What needs to be done >> Reproduce word for word, from the entries below, the line with "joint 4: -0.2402", the line with "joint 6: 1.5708", and every line between them, and nothing more.

-- Raw data follows --

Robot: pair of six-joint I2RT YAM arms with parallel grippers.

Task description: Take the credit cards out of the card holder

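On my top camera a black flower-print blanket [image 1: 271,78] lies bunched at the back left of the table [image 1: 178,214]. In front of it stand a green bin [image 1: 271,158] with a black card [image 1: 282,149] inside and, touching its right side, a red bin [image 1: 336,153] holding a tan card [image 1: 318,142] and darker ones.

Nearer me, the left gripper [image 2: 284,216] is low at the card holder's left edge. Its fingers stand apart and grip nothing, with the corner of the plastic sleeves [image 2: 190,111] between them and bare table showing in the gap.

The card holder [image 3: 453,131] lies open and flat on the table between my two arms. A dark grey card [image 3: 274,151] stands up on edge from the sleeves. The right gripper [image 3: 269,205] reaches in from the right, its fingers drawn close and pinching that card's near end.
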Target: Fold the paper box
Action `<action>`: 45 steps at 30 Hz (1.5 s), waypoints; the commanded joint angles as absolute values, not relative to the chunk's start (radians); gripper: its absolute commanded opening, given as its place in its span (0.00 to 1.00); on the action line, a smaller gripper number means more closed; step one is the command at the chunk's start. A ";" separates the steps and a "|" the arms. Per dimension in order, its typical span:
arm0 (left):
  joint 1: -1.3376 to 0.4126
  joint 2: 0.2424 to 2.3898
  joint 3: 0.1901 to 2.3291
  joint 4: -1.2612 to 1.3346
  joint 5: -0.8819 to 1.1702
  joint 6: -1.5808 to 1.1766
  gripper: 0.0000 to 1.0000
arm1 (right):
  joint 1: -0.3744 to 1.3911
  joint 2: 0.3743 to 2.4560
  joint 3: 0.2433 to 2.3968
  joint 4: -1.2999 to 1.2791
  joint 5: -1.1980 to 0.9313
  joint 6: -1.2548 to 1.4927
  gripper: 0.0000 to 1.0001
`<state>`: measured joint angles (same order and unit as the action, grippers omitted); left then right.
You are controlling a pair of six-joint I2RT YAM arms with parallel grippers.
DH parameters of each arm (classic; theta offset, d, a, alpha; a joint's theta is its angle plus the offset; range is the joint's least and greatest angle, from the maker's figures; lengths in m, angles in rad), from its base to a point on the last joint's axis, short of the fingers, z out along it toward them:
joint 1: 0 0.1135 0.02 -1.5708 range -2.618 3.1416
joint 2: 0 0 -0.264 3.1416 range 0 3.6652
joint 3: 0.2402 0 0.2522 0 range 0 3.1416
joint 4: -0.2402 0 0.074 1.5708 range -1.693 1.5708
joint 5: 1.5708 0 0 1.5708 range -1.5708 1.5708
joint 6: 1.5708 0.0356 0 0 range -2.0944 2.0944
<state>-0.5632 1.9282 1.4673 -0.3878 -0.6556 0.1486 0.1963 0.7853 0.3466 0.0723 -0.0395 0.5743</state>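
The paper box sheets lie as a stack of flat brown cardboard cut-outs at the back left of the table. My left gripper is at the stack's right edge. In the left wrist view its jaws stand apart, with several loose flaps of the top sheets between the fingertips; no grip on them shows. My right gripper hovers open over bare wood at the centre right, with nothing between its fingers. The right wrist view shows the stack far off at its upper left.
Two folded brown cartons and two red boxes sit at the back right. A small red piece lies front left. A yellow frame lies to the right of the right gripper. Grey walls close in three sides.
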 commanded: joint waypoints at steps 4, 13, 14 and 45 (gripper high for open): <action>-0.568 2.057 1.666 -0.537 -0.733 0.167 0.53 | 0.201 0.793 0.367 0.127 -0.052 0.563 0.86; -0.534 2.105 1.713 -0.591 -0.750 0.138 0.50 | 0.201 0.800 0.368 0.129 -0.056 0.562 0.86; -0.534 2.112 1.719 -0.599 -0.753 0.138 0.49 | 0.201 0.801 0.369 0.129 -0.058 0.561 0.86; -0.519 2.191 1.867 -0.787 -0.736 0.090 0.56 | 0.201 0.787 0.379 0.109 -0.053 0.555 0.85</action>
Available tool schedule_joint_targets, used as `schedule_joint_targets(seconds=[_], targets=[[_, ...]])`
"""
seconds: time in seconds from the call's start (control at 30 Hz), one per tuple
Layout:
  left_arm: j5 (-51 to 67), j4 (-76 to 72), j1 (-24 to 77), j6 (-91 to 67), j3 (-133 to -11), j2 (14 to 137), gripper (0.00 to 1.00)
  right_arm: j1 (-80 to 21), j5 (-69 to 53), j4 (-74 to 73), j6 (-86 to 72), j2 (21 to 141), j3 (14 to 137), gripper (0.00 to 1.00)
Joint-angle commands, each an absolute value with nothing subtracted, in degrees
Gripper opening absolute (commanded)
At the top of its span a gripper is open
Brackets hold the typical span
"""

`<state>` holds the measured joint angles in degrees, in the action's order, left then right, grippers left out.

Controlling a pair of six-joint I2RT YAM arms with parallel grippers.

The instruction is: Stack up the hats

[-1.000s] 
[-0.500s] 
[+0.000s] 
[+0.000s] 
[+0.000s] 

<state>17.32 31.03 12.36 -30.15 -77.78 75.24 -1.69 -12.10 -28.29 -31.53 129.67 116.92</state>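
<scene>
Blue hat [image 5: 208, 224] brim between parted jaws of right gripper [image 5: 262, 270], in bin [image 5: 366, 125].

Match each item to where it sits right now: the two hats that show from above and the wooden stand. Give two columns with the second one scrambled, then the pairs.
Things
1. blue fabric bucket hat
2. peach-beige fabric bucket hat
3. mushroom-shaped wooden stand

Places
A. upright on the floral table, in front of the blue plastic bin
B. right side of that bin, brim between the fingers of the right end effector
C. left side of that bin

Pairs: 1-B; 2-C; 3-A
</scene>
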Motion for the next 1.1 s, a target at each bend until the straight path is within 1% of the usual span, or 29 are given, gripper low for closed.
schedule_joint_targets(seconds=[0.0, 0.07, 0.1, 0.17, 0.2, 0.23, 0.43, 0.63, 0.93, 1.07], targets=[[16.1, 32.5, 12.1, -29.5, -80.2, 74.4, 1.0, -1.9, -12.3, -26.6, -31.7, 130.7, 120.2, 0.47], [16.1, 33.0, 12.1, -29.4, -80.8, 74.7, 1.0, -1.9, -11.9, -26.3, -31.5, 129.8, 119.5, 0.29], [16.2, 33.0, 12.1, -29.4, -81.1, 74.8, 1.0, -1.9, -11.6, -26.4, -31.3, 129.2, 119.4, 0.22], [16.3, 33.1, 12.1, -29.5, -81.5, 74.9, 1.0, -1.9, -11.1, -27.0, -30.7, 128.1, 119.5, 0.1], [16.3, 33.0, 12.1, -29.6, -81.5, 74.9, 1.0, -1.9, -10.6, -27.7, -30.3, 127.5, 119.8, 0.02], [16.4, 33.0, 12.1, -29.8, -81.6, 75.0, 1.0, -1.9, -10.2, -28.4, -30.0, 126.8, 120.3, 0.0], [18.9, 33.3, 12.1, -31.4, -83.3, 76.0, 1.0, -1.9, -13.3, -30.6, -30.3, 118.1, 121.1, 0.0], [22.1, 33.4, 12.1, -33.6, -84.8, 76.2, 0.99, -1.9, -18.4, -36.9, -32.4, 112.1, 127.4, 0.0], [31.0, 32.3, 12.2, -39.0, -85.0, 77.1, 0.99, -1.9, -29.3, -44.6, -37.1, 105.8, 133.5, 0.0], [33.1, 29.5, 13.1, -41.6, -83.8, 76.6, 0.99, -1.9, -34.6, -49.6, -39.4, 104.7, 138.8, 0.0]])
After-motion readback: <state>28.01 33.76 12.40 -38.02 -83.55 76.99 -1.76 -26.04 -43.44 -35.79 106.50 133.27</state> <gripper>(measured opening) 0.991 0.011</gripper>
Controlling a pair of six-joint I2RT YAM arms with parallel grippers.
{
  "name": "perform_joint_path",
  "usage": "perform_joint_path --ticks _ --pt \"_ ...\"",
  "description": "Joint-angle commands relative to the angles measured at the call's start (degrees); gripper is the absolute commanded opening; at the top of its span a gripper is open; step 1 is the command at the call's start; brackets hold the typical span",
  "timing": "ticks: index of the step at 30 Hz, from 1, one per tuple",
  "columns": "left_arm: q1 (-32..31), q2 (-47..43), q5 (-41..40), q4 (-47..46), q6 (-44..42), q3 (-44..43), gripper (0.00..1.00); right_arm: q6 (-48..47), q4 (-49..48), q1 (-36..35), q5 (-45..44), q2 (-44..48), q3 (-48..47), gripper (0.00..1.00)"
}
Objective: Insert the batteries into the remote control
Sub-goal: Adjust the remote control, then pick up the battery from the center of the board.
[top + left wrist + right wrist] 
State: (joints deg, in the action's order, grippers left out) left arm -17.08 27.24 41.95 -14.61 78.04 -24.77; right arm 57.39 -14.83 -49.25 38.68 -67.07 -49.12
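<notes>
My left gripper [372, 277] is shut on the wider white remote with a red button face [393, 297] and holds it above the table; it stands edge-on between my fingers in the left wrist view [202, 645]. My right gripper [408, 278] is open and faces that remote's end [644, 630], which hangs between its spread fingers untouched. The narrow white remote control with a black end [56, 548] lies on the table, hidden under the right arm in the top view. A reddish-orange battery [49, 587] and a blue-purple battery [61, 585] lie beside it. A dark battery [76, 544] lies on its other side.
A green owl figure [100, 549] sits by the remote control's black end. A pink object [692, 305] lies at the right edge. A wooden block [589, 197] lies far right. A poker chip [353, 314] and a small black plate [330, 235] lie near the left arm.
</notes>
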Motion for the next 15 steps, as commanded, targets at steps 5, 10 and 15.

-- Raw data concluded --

Answer box >>
joint 4: -0.2402 0 0.074 1.5708 range -1.693 1.5708
joint 5: 1.5708 0 0 1.5708 range -1.5708 1.5708
joint 6: 1.5708 0.0356 0 0 range -2.0944 2.0944

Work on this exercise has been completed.